AWS: Kinesis Data Firehose with Lambda and ElasticSearch

bogotobogo.com site search:

Introduction

In this post, we'll learn how Kinesis Firehose captures streaming data and transforms the data, and then sends it to ElasticSearch service.

We'll do the following:

Generate streaming data containing stock quote information
Send the data to an Kinesis Firehose delivery stream
Kinesis Firehose will then call an Lambda function to transform the data
Kinesis Firehose will then collect the data into batches and send the batches to an Elasticsearch service cluster
We will use Kibana to visualize the streaming data stored in the Elasticsearch cluster

Amazon Kinesis Data Firehose is the easiest way to reliably load streaming data into data stores and analytics tools. It can capture, transform, and load streaming data into Amazon S3, Amazon Redshift, Amazon Elasticsearch Service, and Splunk, enabling near real-time analytics with existing business intelligence tools and dashboards you’re already using today. It is a fully managed service that automatically scales to match the throughput of your data and requires no ongoing administration. It can also batch, compress, transform, and encrypt the data before loading it, minimizing the amount of storage used at the destination and increasing security.- from Amazon Kinesis Data Firehose

With Firehose, we do not need to write any applications or manage any resources. We just configure our data producers to send data to Firehose and it automatically delivers the data to the specified destination.

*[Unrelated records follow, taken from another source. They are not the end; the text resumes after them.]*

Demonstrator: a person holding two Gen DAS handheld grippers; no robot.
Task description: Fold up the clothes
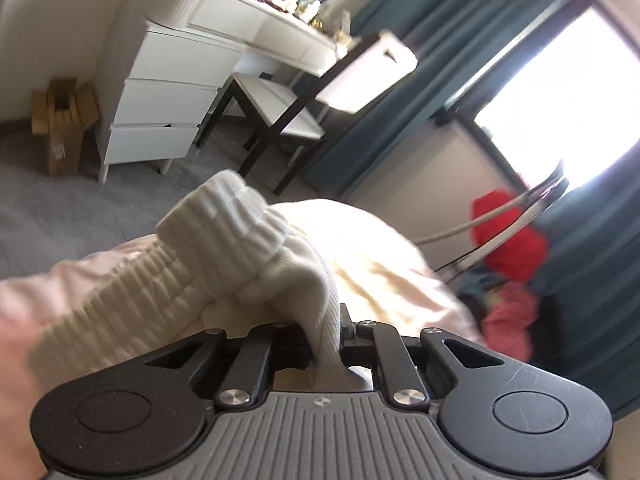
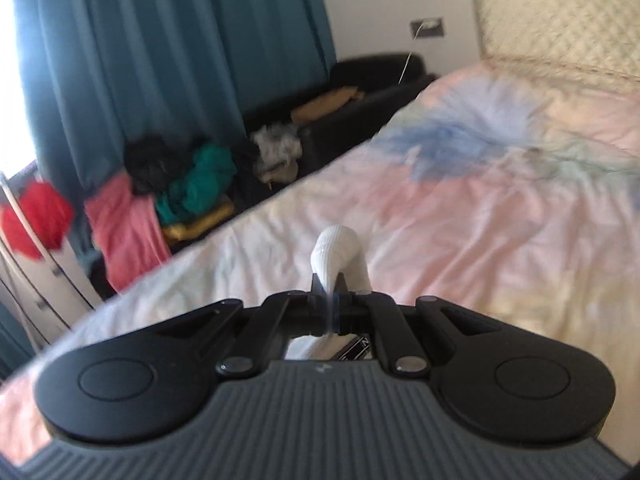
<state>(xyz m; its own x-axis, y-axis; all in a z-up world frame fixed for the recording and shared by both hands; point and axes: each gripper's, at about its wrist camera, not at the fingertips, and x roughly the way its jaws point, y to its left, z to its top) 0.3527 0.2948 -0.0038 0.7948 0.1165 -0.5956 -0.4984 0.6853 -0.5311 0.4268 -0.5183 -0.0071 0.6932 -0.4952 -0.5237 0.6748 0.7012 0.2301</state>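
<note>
beside bed (image 2: pixel 480 220): clothes pile (image 2: pixel 168 192); right view only

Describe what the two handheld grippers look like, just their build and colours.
Both match. The left gripper and right gripper each have a grey ribbed body with a small round emblem, two black rounded lobes with circular caps, black linkage arms on silver pivot screws, and short black fingers. No cables, hands or sleeves show.

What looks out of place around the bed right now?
Unfolded clothes lie heaped on the dark sofa beside the bed. Otherwise nothing odd: each gripper has its jaws shut on a white sock.
</note>
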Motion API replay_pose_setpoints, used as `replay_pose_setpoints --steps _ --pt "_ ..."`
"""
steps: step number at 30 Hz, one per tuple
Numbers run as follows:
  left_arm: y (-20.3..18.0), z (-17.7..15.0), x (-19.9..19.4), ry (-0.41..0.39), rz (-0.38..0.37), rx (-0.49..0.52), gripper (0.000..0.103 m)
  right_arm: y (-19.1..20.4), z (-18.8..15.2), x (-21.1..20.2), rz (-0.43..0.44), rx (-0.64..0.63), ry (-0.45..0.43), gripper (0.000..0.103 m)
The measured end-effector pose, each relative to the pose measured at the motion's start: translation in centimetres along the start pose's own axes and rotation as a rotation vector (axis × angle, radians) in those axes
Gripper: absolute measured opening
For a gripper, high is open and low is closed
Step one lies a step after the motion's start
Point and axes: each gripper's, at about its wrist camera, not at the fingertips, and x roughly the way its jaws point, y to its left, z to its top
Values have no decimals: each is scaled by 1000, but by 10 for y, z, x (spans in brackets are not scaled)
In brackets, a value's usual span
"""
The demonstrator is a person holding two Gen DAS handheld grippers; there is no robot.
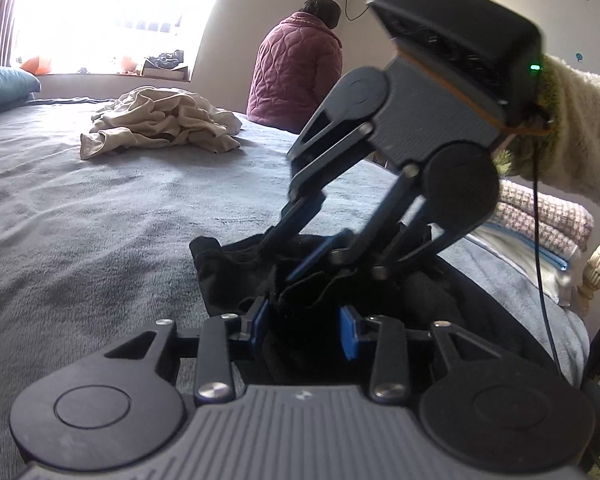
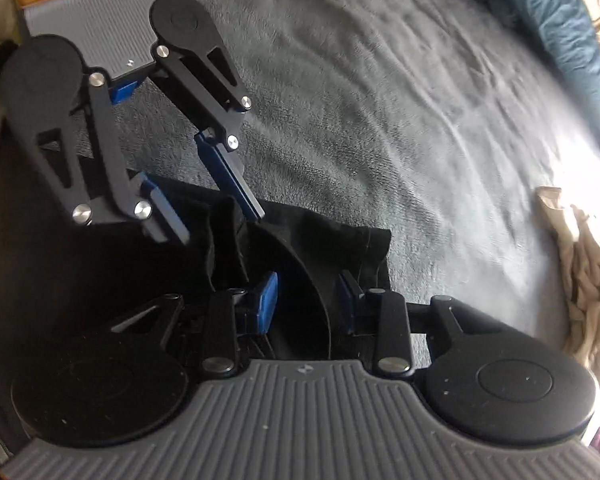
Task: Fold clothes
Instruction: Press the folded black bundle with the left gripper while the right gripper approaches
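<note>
Item: my left gripper, fingers parted around a bunched fold of the black garment; whether they pinch it I cannot tell. Right gripper, likewise astride a black fold. Garment lies on grey bed; beige clothes heaped well apart.

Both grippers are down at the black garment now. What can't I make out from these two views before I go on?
- Black garment: its type and full outline; too dark in both views, cut off at the right wrist view's left edge.
- Left gripper: whether its pads press the cloth; lost in shadow.
- Right gripper: grip unclear; dark fabric hides the contact.
- Beige clothes: item count; crumpled, overexposed in the right wrist view.
</note>
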Motion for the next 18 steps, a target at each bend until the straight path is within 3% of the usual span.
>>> replay_pose_setpoints --steps 4,8,13,18 --pt "10 4 10 7 4 -49 37 -22 -7 11 -59 137 -44 22" --pt "18 6 16 9 14 -89 37 -40 -28 -5 -114 353 -152 24" --pt "31 7 20 -5 35 -160 37 -28 -56 -41 -147 483 -282 25" --pt "41 7 10 -25 18 -226 37 -11 -68 -51 -41 526 -333 35"
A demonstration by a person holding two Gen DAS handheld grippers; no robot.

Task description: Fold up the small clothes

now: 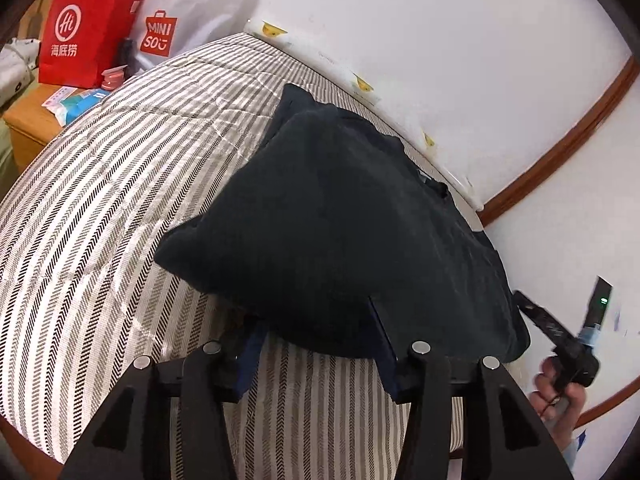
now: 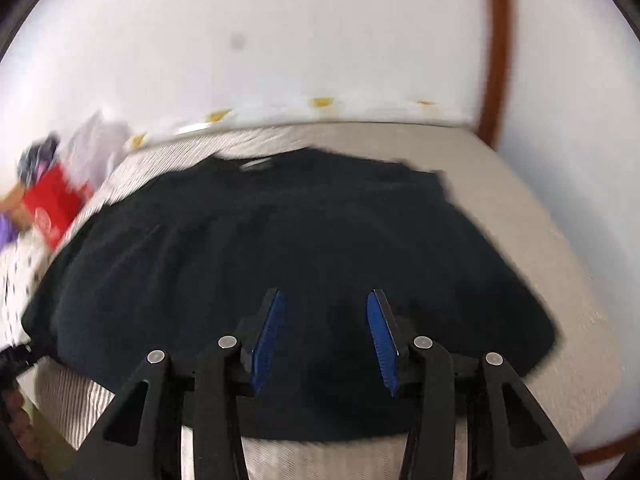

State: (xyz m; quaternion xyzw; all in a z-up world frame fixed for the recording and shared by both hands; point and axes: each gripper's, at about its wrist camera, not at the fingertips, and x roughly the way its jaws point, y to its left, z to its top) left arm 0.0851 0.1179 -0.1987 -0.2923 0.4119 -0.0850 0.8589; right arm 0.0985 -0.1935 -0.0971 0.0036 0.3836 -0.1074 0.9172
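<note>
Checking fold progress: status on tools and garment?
Left tool open at the hem. Right tool open, nothing gripped. Dark garment lies on striped bed. Nothing in the way.

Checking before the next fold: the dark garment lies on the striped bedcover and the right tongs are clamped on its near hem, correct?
Not quite. The dark garment does lie on the striped bedcover, but the right tongs are open, their blue pads apart above the cloth, as the right wrist view shows.

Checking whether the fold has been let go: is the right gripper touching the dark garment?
Cannot tell. In the right wrist view the right gripper has its blue-padded fingers spread over the dark garment, but motion blur hides any contact or gap.
</note>
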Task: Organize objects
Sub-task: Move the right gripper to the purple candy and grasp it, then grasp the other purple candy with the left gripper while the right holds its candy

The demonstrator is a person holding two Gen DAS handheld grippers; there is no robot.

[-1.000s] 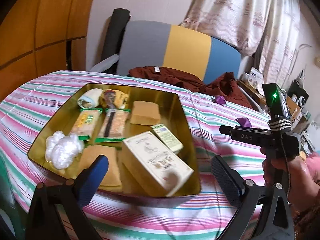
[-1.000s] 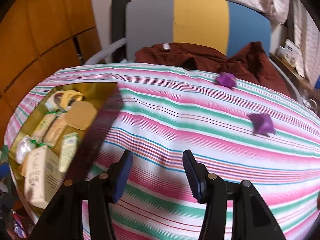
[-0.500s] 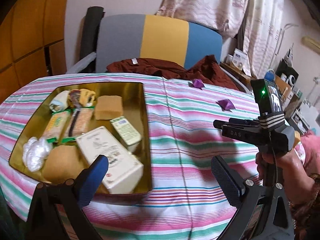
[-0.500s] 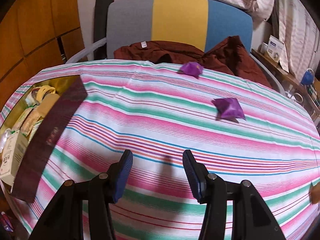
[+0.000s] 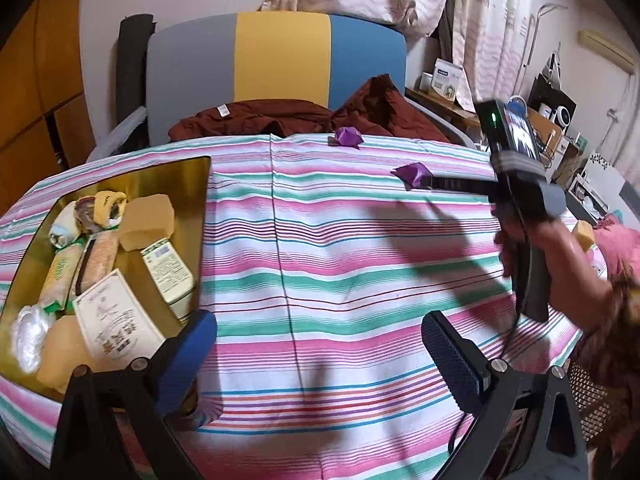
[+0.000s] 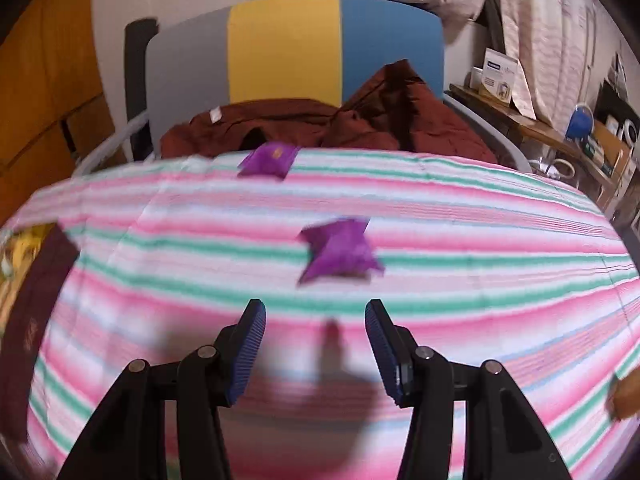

As mentioned earlier, in this post, we will be sending streaming data to Kinesis Firehose, which will capture, transform and batch the data before sending it to Elasticsearch:

Creating a lambda function for Data Transformation

Data producers will send records to our stream which we will transform using Lambda functions that will be created in this section. After that, the transformed records will be send to ElasticSearch service via Kinesis Firehose.

Here, we'll create a lambda function that will transform the incoming stock data into a format suitable for visualization.

It is quite common for data to require modification prior to processing, such as adding/removing fields, combining fields, converting formats and dropping irrelevant records. AWS Lambda enables data transformation on-the-fly when the streaming data arrives for processing in Amazon Kinesis Firehose.

In this section, incoming stock data will be in JSON format, such as:

{"ticker_symbol":"QXZ", "sector":"HEALTHCARE", "change":-0.05, "price":84.51}

To visualize this data, it requires the addition of a Timestamp to identify when the record was received. We will configure an AWS Lambda function that will transform the data into:

{'timestamp': '2019-02-26T04:33:19.581522', 'ticker_symbol': QXZ', 'price': 84.51}

Let's create the function:

where the role has the following policy:

{
    "Version": "2012-10-17",
    "Statement": [
        {
            "Action": [
                "cloudwatch:*"
            ],
            "Resource": [
                "*"
            ],
            "Effect": "Allow"
        }
    ]
}

The role gives execution permissions to our Lambda function so it can send log output to Amazon CloudWatch Logs.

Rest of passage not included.